Would you please restate the data exactly as it stands, apart from the pictures?

--------------------------------

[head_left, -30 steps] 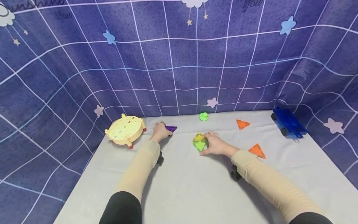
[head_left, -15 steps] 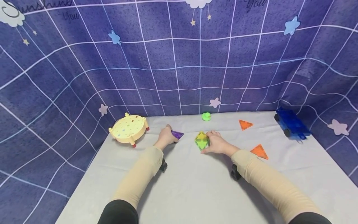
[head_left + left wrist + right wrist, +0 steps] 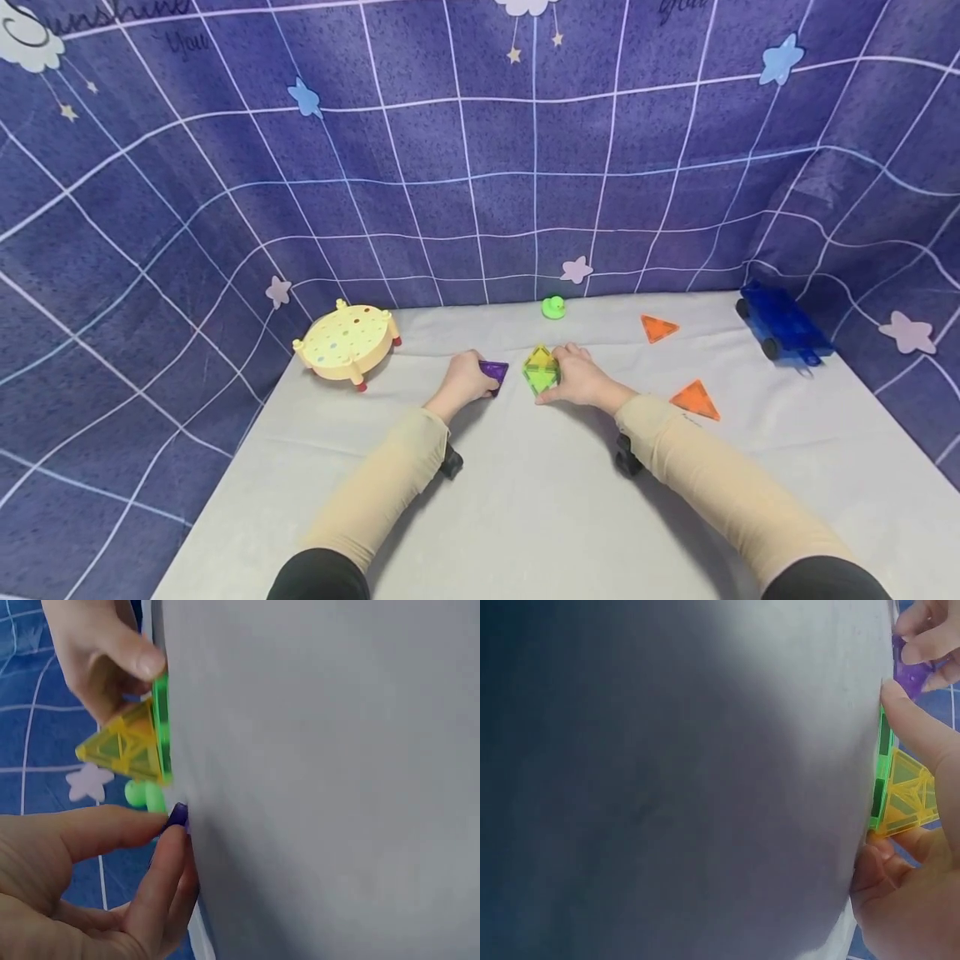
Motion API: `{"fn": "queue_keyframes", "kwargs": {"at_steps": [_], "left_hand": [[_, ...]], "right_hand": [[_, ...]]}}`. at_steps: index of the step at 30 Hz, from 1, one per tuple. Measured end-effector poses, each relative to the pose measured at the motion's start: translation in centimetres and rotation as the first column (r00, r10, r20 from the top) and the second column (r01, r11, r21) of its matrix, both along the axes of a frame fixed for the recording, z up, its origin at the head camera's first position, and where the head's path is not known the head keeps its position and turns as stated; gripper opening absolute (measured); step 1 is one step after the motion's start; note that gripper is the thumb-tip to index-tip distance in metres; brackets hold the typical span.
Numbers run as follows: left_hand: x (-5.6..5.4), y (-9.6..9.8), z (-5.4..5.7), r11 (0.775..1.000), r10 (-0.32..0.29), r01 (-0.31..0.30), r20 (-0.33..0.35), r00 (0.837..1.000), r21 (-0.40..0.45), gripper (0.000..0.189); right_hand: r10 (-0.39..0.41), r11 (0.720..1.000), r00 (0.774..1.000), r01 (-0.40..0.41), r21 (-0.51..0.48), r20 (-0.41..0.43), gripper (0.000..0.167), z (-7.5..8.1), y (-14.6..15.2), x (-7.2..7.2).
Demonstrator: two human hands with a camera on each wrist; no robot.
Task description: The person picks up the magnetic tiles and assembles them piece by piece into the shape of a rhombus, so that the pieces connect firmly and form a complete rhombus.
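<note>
My left hand [image 3: 463, 382] pinches a purple triangular magnetic tile [image 3: 493, 373] between thumb and fingers, just left of the other tiles. In the left wrist view this purple tile [image 3: 178, 814] appears edge-on and mostly behind the fingertips. My right hand [image 3: 583, 379] holds a green magnetic tile [image 3: 883, 765] at its ends, thumb on the near side and fingers on the far side. The green tile lies flat on the cloth. A yellow triangular magnetic tile [image 3: 124, 742] stands up from it, partly covered by the right hand in the head view.
Two orange triangular tiles [image 3: 659, 328] [image 3: 696, 401] lie to the right. Behind stands a small green duck [image 3: 553, 307]. A round yellow toy with short legs [image 3: 347, 342] is at the left, a blue toy car base [image 3: 782, 323] at the far right. A patterned curtain [image 3: 420, 200] closes off the back.
The left hand has carried the purple tile right and slightly nearer, beside the green and yellow tiles. My right hand stays around those tiles, almost still.
</note>
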State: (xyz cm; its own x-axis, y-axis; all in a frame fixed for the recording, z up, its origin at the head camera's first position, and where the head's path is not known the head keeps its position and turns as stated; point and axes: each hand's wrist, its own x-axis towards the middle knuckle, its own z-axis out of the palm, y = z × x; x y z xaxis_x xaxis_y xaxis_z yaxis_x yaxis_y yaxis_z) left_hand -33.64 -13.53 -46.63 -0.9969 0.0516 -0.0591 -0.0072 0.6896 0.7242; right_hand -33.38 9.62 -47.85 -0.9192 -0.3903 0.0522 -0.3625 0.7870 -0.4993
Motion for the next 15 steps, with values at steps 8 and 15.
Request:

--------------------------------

▶ **Written response**:
[head_left, -30 steps] 
[head_left, -15 steps] 
[head_left + left wrist + right wrist, +0 steps] 
Motion API: `{"fn": "queue_keyframes", "kwargs": {"at_steps": [_], "left_hand": [[_, ...]], "right_hand": [[_, ...]]}}`. at_steps: index of the step at 30 Hz, from 1, one per tuple. Measured end-effector poses, each relative to the pose measured at the motion's start: translation in centimetres and rotation as the first column (r00, r10, r20 from the top) and the second column (r01, r11, r21) of its matrix, both along the axes of a frame fixed for the recording, z up, its origin at the head camera's first position, and where the head's path is not known the head keeps its position and turns as stated; gripper opening absolute (measured); step 1 is one step after the motion's start; note that gripper is the thumb-tip to index-tip distance in metres; brackets hold the typical span.
Numbers run as follows: left_hand: x (-5.6..5.4), y (-9.6..9.8), z (-5.4..5.7), r11 (0.775..1.000), r10 (-0.32..0.29), r01 (-0.31..0.30), r20 (-0.33..0.35), r00 (0.837..1.000), r21 (-0.40..0.45), gripper (0.000..0.189); right_hand: r10 (-0.39..0.41), r11 (0.720..1.000), r00 (0.774..1.000), r01 (-0.40..0.41), r21 (-0.51..0.48), r20 (-0.41..0.43), gripper (0.000..0.167), z (-7.5..8.1), y (-14.6..15.2), x (-7.2..7.2).
Demonstrator: two human hands with a camera on each wrist; no robot.
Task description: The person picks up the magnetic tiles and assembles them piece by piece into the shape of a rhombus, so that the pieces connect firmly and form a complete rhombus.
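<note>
My left hand [image 3: 463, 382] pinches a purple triangular magnetic tile [image 3: 493, 373] between thumb and fingers, just left of the other tiles. In the left wrist view this purple tile [image 3: 178, 814] appears edge-on and mostly behind the fingertips. My right hand [image 3: 583, 379] holds a green magnetic tile [image 3: 883, 765] at its ends, thumb on the near side and fingers on the far side. The green tile lies flat on the cloth. A yellow triangular magnetic tile [image 3: 124, 742] stands up from it, partly covered by the right hand in the head view.
Two orange triangular tiles [image 3: 659, 328] [image 3: 696, 401] lie to the right. Behind stands a small green duck [image 3: 553, 307]. A round yellow toy with short legs [image 3: 347, 342] is at the left, a blue toy car base [image 3: 782, 323] at the far right. A patterned curtain [image 3: 420, 200] closes off the back.
The left hand has carried the purple tile right and slightly nearer, beside the green and yellow tiles. My right hand stays around those tiles, almost still.
</note>
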State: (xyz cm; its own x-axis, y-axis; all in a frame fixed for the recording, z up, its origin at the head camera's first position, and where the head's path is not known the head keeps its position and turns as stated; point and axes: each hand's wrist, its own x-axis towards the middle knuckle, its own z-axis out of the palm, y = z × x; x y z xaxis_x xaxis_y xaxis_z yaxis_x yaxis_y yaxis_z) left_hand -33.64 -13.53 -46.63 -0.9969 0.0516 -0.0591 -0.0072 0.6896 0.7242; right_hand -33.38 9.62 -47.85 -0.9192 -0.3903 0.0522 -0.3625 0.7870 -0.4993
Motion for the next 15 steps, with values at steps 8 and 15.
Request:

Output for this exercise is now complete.